Diaz-Infante was born in Salinas, CA to Mexican American parents. “I was a first-generation college student. I was lucky to get a scholarship to a four-year college.” Although Yale University initially said her application would not be accepted without the application fee, instead they surprised her with a scholarship.

“I understand a lot of the barriers our students are facing — being first-generation college students, coming from immigrant families, being students of color, not being represented in the classroom,” she said. “Even though I did not go to community college, my mother raised five kids and worked full-time and took, like, one class a semester for a decade, to get her degree.”

Diaz-Infante sees past her personal pink slip to the big picture. “Is there someone here who doesn’t want a City College? That doesn’t want free education? Is the focus just churning out degrees? And certainly, getting degrees and certificates is part of our mission.
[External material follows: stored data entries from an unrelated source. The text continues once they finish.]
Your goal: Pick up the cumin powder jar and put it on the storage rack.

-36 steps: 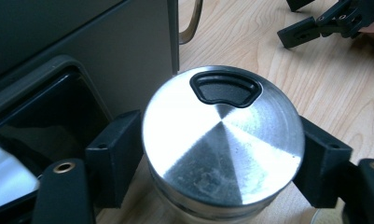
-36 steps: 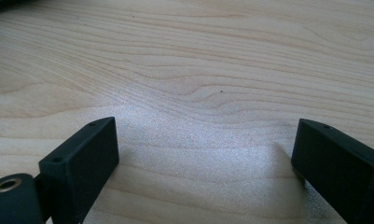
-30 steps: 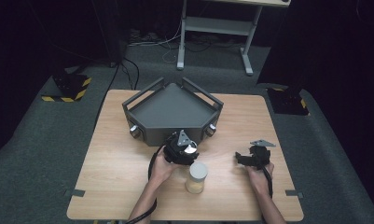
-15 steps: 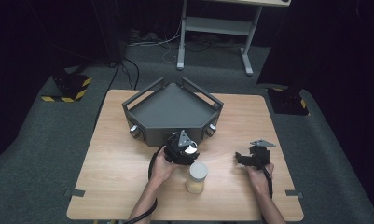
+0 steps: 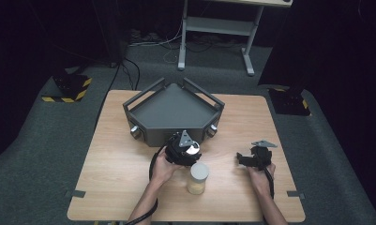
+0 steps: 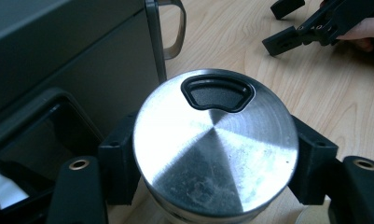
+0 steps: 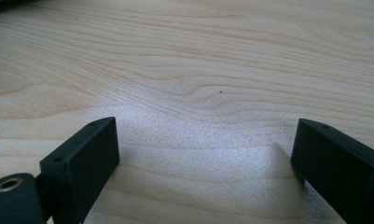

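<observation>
Left gripper (image 6: 216,154) clamped on steel lid (image 6: 216,145), just beside grey tray (image 5: 169,111). Right gripper (image 7: 203,158) agape over bare table (image 7: 198,70). No legible markings.

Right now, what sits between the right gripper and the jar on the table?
Only bare wooden table lies between the right gripper and the jar in the high view. The right gripper view shows wood grain between its open jaws.

round brushed-steel lid (image 6: 216,149) — black inset tab — held level beside the grey tray (image 5: 171,112).
</observation>
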Motion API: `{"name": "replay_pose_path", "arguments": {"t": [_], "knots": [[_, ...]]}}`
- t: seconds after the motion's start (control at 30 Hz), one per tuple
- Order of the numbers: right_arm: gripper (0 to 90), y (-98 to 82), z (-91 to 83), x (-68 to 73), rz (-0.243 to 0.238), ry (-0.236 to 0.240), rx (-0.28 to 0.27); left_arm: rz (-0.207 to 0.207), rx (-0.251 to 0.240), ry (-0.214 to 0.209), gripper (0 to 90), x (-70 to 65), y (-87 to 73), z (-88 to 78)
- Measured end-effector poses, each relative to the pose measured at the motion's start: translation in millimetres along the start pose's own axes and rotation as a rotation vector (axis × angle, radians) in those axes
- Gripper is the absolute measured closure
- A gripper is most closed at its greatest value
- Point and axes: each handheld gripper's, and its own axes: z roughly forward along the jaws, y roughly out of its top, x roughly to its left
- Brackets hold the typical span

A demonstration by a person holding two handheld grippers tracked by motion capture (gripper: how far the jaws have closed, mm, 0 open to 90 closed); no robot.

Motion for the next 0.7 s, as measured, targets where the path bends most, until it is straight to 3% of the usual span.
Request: {"name": "replay_pose_path", "arguments": {"t": [0.07, 0.1, 0.17, 0.37, 0.5, 0.53, 0.7], "knots": [[7.1, 0.0, 0.0, 0.0, 0.0, 0.0, 0.0, -0.002, -0.009, 0.0, 32.3, 0.4, 0.3, -1.7], [7.1, 0.0, 0.0, 0.0, 0.0, 0.0, 0.0, -0.029, -0.03, -0.006, 32.3, -0.6, -2.0, -1.9], [7.1, 0.0, 0.0, 0.0, 0.0, 0.0, 0.0, -0.041, -0.045, -0.014, 32.4, -0.3, -2.3, -3.3], [7.1, 0.0, 0.0, 0.0, 0.0, 0.0, 0.0, -0.026, -0.035, -0.019, 32.4, 0.2, 3.8, -8.9], [7.1, 0.0, 0.0, 0.0, 0.0, 0.0, 0.0, -0.05, -0.065, -0.017, 32.3, 1.1, 2.3, -15.3], [7.1, 0.0, 0.0, 0.0, 0.0, 0.0, 0.0, -0.022, -0.048, -0.027, 32.4, 6.9, 7.1, -22.9], [7.1, 0.0, 0.0, 0.0, 0.0, 0.0, 0.0, -0.017, -0.048, -0.013, 32.4, 5.6, 14.7, -34.6]]}}
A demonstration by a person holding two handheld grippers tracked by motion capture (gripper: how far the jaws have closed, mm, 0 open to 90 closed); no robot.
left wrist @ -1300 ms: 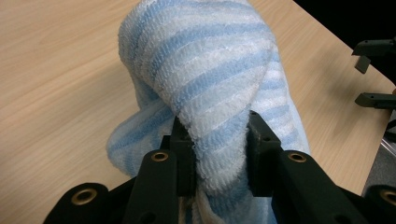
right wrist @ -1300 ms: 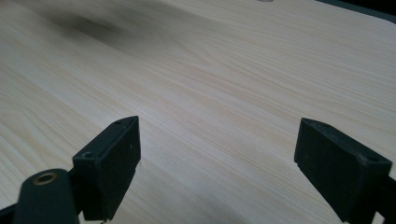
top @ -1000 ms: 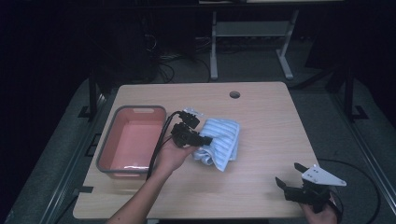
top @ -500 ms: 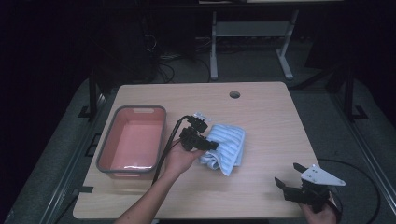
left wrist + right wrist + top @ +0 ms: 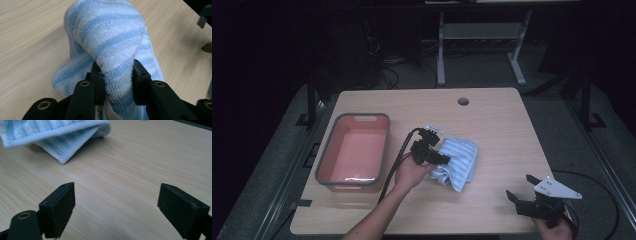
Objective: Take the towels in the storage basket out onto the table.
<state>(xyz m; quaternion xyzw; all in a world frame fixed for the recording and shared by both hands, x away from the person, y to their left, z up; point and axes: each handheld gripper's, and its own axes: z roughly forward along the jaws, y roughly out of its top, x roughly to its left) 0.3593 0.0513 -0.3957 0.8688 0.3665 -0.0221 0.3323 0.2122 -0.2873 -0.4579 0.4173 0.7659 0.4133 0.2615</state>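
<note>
A blue-and-white striped towel (image 5: 459, 161) lies bunched at the middle of the wooden table (image 5: 492, 120). My left gripper (image 5: 443, 159) is shut on a thick fold of the towel (image 5: 110, 45), which bulges up between the two black pads in the left gripper view. At the table's near right corner my right gripper (image 5: 522, 190) stands open, its jaws wide apart with bare wood between them. In the right gripper view the towel's edge (image 5: 62, 137) hangs a little above the table at the top left.
A pink tub with a grey rim (image 5: 354, 150) sits at the table's left side, close to my left forearm (image 5: 382, 215). A round cable hole (image 5: 463, 101) is near the far edge. Dark floor and a metal stand lie beyond the table.
My left gripper has come down and toward the person with the towel fold in it, and the towel has bunched up more. The right gripper has stayed put.
</note>
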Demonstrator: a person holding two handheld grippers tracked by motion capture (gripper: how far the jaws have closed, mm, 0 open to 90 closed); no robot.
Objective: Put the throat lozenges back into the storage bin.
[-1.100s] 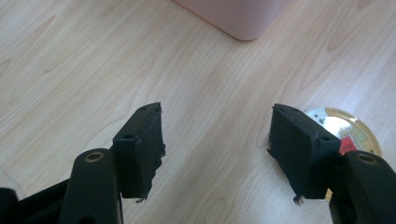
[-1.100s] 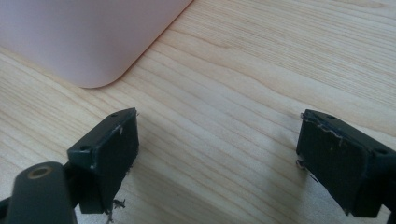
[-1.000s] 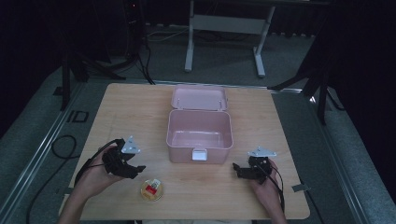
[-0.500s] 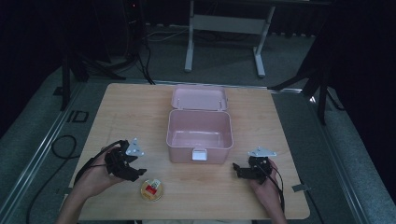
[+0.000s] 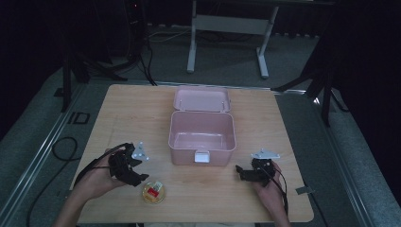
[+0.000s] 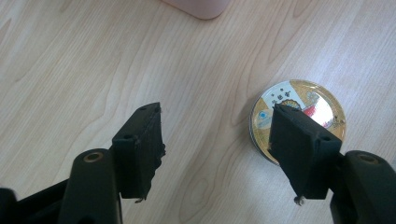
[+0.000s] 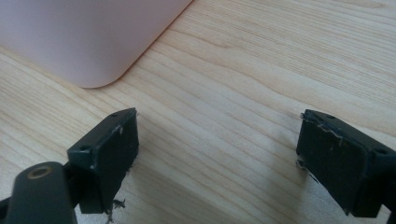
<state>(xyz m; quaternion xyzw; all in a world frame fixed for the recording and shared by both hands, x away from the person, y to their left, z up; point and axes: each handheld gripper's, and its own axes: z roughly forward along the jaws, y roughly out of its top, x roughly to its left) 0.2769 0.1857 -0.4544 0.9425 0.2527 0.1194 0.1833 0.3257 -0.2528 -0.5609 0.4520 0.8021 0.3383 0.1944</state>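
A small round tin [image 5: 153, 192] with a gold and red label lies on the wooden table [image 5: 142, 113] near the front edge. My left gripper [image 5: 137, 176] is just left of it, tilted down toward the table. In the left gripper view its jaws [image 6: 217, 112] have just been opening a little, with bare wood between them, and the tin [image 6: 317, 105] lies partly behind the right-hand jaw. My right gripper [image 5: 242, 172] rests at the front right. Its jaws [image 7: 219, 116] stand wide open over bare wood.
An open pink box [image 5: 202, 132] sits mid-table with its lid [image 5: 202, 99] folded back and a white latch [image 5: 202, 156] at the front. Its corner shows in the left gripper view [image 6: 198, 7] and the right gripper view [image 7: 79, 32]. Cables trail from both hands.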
Also part of our mission has been to provide education for lifelong learning.”

The passionate printmaker’s questions concern the future of San Francisco and by extension other towns whose community colleges are vulnerable to cuts. “CCSF is the poster child for community colleges, not just in California, but nationwide,” said Chris Weidenbach, English department chair at Laney College in Oakland. “They have been targeted by privatizers and austerity advocates, the way large, exotic animals are targeted by big-game poachers.”

The Donahoe Education Act of 1960 proclaimed the mission of community colleges to “advance California’s economic growth and global competitiveness through education, training, and services that contribute to continuous workforce improvement.”

Diaz-Infante feels these goals are today more relevant than ever. “Why do we not want to have an educated public? Why would we not want people to pursue a career change, or personal development, or growing their personal knowledge? It feels like there’s a bigger conservative push to tamp down access to education. And who can access education.”